At $55/hr full-time (40 hrs/week, 52 weeks), you earn $114,400/year. Here's the full breakdown — monthly, biweekly, take-home after taxes.

🟢 Updated April 2026👤 Reviewed by MoneyMath Editorial⚡ Runs in your browser · inputs never leave your device
Hourly rate
$55.00/hr
40 hours/week × 52 weeks = 2080 hours/year

Customize hours/week or weeks/year in the main hourly-to-salary calculator.

Annual Gross
$114,400
Monthly$9,533
Biweekly$4,400
Weekly$2,200
Take-home (≈76%)$86,944/yr

$55 an hour is how much a year?

At $55/hour working a standard full-time schedule (40 hours per week × 52 weeks), you earn $114,400 per year before taxes. That breaks down to $9,533/month, $4,400 per biweekly paycheck, or $2,200/week.

Is $55/hour a good wage?

For context, the 2026 federal minimum wage is $7.25/hour, while the median US wage is approximately $25/hour. $At $55/hr, you're in the top 10% of US earners.

Take-home after taxes (approximate)

For a typical single filer in a mid-bracket state, you can expect to lose about 24% to federal tax, FICA, and state tax — leaving roughly $86,944/year net ($7,245/month). This varies significantly by state (no income tax in FL/TX/NV; CA/NY tax heavily).

Part-time and overtime conversions

  • Part-time (20 hrs/week): $57,200/year
  • Full-time with OT (45 hrs/week): $135,850/year
  • Unpaid vacation (2 weeks): $110,000/year

Frequently Asked Questions

Is $55/hour a livable wage?

It depends entirely on your location. In low cost-of-living states (Mississippi, West Virginia, Oklahoma), $55/hr supports a modest single-person lifestyle at $or above the poverty line. In high-COL metros (SF, NYC, Boston), $55/hr is below a living wage for a single adult per MIT's Living Wage calculator.

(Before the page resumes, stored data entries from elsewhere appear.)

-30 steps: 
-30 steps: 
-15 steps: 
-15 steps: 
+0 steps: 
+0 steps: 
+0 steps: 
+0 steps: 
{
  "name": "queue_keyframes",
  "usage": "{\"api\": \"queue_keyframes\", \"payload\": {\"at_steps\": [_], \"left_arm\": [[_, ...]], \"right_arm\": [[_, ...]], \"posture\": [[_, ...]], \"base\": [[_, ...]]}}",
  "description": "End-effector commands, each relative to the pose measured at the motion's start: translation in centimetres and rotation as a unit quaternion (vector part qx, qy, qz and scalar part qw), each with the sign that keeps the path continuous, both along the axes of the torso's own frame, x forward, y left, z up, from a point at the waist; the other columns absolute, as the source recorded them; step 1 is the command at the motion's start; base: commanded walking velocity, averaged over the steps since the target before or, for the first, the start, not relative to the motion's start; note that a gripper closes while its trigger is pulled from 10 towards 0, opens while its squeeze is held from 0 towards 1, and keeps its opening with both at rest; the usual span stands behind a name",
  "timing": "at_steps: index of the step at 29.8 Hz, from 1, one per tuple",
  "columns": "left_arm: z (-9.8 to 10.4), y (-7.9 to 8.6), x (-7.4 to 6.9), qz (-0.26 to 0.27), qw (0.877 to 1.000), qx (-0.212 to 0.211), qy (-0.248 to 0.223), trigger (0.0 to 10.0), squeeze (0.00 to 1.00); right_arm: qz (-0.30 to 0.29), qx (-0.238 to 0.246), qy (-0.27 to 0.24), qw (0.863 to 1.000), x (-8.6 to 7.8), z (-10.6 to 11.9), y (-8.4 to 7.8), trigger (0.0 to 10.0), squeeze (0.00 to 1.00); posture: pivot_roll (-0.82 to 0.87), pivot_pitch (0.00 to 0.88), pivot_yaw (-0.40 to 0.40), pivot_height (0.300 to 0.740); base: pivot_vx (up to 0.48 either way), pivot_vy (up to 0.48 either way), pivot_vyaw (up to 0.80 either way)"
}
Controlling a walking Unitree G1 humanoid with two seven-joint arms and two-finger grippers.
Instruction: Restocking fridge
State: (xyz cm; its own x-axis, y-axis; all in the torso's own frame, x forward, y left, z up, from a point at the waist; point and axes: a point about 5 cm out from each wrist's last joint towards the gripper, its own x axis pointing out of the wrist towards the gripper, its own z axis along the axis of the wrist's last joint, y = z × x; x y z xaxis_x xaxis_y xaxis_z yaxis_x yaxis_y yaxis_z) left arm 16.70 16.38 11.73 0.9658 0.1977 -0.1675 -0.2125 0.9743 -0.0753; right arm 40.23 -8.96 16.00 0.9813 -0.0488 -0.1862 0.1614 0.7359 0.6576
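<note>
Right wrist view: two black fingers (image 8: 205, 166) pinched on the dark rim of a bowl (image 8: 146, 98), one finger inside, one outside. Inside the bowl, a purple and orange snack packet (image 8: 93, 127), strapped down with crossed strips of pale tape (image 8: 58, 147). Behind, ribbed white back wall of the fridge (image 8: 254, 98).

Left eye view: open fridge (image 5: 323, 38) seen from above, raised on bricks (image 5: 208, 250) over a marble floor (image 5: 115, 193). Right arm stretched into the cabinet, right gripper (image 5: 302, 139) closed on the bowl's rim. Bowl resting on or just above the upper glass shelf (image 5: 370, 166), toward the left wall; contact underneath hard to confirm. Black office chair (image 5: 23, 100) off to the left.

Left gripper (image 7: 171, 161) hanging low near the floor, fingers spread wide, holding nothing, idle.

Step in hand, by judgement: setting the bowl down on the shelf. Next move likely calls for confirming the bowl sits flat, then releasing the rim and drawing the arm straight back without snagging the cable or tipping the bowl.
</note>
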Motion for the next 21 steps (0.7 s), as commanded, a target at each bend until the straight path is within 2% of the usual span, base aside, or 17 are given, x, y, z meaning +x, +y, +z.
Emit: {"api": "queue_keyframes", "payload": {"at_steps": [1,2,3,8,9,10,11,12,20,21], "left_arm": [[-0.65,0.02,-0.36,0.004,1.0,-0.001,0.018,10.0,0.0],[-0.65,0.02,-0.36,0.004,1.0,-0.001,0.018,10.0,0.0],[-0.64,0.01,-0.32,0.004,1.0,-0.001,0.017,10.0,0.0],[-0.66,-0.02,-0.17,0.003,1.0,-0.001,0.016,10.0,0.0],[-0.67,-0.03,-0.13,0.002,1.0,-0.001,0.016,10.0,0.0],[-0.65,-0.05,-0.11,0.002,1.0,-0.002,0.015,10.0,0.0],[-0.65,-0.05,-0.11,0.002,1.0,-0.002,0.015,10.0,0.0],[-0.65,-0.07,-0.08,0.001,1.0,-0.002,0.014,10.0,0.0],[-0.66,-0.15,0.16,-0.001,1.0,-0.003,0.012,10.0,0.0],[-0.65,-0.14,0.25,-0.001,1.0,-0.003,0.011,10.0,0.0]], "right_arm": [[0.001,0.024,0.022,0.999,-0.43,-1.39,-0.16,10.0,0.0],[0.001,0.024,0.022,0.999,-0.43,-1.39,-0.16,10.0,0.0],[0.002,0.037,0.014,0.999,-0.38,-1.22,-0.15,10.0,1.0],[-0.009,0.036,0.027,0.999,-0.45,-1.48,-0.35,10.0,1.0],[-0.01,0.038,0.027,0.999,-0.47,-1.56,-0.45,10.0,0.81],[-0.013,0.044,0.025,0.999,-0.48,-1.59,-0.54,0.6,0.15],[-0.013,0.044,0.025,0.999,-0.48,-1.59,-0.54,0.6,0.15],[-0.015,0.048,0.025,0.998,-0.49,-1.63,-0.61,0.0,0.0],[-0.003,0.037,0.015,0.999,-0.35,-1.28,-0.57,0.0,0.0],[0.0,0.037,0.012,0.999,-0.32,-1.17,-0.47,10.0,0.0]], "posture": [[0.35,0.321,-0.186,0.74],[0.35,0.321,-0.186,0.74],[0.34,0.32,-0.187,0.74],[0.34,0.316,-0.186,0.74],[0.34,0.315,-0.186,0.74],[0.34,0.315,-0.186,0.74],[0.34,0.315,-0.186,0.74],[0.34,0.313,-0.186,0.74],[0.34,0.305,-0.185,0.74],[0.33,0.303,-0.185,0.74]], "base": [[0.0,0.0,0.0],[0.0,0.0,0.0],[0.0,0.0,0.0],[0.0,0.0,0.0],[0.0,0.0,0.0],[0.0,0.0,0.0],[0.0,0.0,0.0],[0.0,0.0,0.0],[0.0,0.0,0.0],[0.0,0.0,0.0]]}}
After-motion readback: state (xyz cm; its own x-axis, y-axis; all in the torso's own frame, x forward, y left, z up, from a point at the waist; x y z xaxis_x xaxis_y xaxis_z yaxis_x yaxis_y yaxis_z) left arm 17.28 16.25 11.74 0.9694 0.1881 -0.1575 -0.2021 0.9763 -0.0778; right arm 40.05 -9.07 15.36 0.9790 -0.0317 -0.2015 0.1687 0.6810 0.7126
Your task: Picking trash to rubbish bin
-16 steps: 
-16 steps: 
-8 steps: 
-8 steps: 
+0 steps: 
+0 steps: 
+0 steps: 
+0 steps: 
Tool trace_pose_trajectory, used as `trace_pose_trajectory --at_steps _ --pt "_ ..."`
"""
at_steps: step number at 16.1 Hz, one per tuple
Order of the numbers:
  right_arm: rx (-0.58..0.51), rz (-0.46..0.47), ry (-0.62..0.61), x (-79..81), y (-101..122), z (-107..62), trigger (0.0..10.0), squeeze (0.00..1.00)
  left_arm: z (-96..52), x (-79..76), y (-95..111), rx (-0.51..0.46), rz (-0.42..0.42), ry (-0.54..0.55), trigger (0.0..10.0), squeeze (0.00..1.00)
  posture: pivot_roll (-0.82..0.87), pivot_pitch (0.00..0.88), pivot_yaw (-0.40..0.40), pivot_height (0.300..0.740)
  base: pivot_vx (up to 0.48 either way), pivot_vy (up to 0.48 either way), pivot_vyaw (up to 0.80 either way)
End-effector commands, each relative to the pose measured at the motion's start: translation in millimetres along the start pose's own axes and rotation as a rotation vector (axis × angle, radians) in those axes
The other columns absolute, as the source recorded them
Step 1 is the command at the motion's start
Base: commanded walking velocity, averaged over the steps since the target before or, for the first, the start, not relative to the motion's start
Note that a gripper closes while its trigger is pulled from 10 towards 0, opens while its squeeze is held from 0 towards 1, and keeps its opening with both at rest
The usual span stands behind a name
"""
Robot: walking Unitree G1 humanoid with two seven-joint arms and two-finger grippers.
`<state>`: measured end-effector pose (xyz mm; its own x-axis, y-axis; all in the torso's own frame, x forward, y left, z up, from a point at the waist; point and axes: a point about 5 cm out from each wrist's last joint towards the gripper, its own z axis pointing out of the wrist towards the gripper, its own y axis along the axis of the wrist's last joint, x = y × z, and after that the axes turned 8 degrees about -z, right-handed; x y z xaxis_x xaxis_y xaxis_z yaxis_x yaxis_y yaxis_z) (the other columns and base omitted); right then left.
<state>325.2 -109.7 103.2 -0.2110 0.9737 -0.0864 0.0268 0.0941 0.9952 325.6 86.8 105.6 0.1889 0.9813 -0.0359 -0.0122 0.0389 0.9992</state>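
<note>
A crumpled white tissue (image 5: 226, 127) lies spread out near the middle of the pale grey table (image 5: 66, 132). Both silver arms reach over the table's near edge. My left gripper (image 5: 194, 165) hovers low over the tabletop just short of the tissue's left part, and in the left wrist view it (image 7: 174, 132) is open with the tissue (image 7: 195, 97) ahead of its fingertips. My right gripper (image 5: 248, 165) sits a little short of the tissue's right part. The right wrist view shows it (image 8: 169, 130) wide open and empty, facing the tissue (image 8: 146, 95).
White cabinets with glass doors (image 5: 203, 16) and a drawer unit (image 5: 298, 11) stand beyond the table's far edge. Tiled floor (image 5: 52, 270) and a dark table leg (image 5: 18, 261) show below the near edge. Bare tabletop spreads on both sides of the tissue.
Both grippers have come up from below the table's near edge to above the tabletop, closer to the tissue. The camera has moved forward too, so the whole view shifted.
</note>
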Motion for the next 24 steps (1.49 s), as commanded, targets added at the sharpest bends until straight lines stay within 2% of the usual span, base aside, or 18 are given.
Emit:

Does overtime bring my annual higher?

Yes. Non-exempt employees earn 1.5× for hours over 40/week. 5 hours OT/week at $55/hr = $21,450/year extra — a 18.8% raise through overtime alone.

What if I work 52 weeks a year without vacation?

The calculation already assumes 52 weeks. If you receive 2 paid weeks off (standard), you still earn the full 114,400 — paid vacation counts as paid work hours.

How much will my paycheck actually be?

For bi-weekly pay: gross 4,400, take-home after taxes roughly 3,344. Your exact net depends on state, filing status, 401(k), and health insurance deductions.